Dazu muss man vor allem zu zwei Übungen greifen. Einmal der klassischen Grundübung, dem Schulterdrücken. Am besten mit der Langhantel. Und diese Übung darf dann auch richtig schön schwer ausgeführt werden. Viel Gewicht, wenig Wiederholungen, jedoch trotzdem extrem sauber durchgeführt. Denn man sollte nicht vergessen, dass die Schulter auch ein sehr verletzungsanfälliges Gelenk darstellt und dass der Core extrem gut aktiviert werden muss, wenn man große Gewichte überkopf hält. Nichts desto trotz ist das Schulterdrücken mit der Langhantel - oder vielleicht kennt man diese Übung auch eher als Military Press - ein Garant für massive und volle Schulterköpfe. Und diese sollten eine Grundvoraussetzung darstellen. Ergänzt werden sollte diese Übung durch Seitheben mit der Kurzhantel. Hier geht es nun primär um den seitlichen Anteil der „Delts“. Denn diese machen dich breit. Sehen aber nur dann richtig gut aus, wenn die Schultern schön voll und rund sind. Daher darf Seitheben nur eine Ergänzung sein zum Schulterdrücken und kein Ersatz. Dann aber ist es eine super wichtige Übung für die Schultern. Vor allem, wenn voll konzentriert und im Sitzen und damit auch ohne Schwung ausgeführt.

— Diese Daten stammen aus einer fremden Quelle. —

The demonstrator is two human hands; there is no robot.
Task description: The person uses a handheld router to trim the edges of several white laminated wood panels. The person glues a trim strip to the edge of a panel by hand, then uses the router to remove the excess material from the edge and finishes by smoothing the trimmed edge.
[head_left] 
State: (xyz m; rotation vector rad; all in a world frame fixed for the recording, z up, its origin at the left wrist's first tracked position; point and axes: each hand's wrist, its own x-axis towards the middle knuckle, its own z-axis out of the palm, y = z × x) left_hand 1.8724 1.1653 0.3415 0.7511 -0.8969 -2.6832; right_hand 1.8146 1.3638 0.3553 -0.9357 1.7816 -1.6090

Lösung für eine schmale Taille

Die erste Lösung für eine schmale Taille ist Diät zu halten und den Körperfettanteil zu reduzieren. Nur so ist es möglich, den Taillenumfang zu reduzieren. Und natürlich ist man auch noch genetisch eingeschränkt. Denn wer von Haus aus eine breite Hüfte mitbringt, der wird es natürlich schwerer haben die Taille schön eng und schmal zu halten. Doch im Rahmen seiner genetischen Möglichkeiten muss man den Rest über die Diät regeln. Was zusätzlich hilfreich ist für eine schöne schmale Taille ist natürlich auch eine gut durchtrainierte Muskulatur in diesem Bereich. Regelmäßige Core-Übungen sind dabei hilfreich. Vor allem Halteübungen wie die Plank oder den Seitstütz helfen hier, eine gute Core-Spannung aufzubauen und entsprechend eine gut durchtrainierte Körpermitte zu garantieren.

Lösung für ausladende Oberschenkel

Hier gilt der Grundsatz des schweren Beugens. Kniebeugen helfen wie keine andere Übung dabei, starke, massive und kurvige Oberschenkel aufzubauen. Vor allem die Kombination aus schwerem Gewicht und vielen Wiederholungen ist hier Gold wert. Das klingt zwar zunächst wie ein Widerspruch in sich, jedoch zeigen Anwender der Superkniebeugen von Strossen oder des PITT-FORCE Trainingsprinzip in einer hohen Regelmäßigkeit, dass es wohl doch irgendwie geht - zumindest mit kleinen aber feinen Anpassungen der Übungsausführungen. Natürlich sind Kniebeugen aber nicht die einzige Lösung. Ähnlich wie schon bei den Schultern sind sie eher die Basis, die dann noch entsprechend ergänzt werden muss. Hier hilft die Beinpresse. Auch hier ist eine extrem saubere Ausführung von Vorteil und zudem sollte die Fußposition regelmäßig verändert werden. Vor allem eine enge und tiefe Fußposition wird von Anwendern für unsere Zielsetzung als besonders produktiv betitelt. Wer dann noch auf eine langsame und kontrollierte Bewegungsausführung achtet, sodass die Oberschenkel schön „brennen“, der wird nicht lange warten müssen, bis er mit einer klasse X-Form mit breiten Schultern, einer schmalen Taille und ausladenden Quads belohnt wird!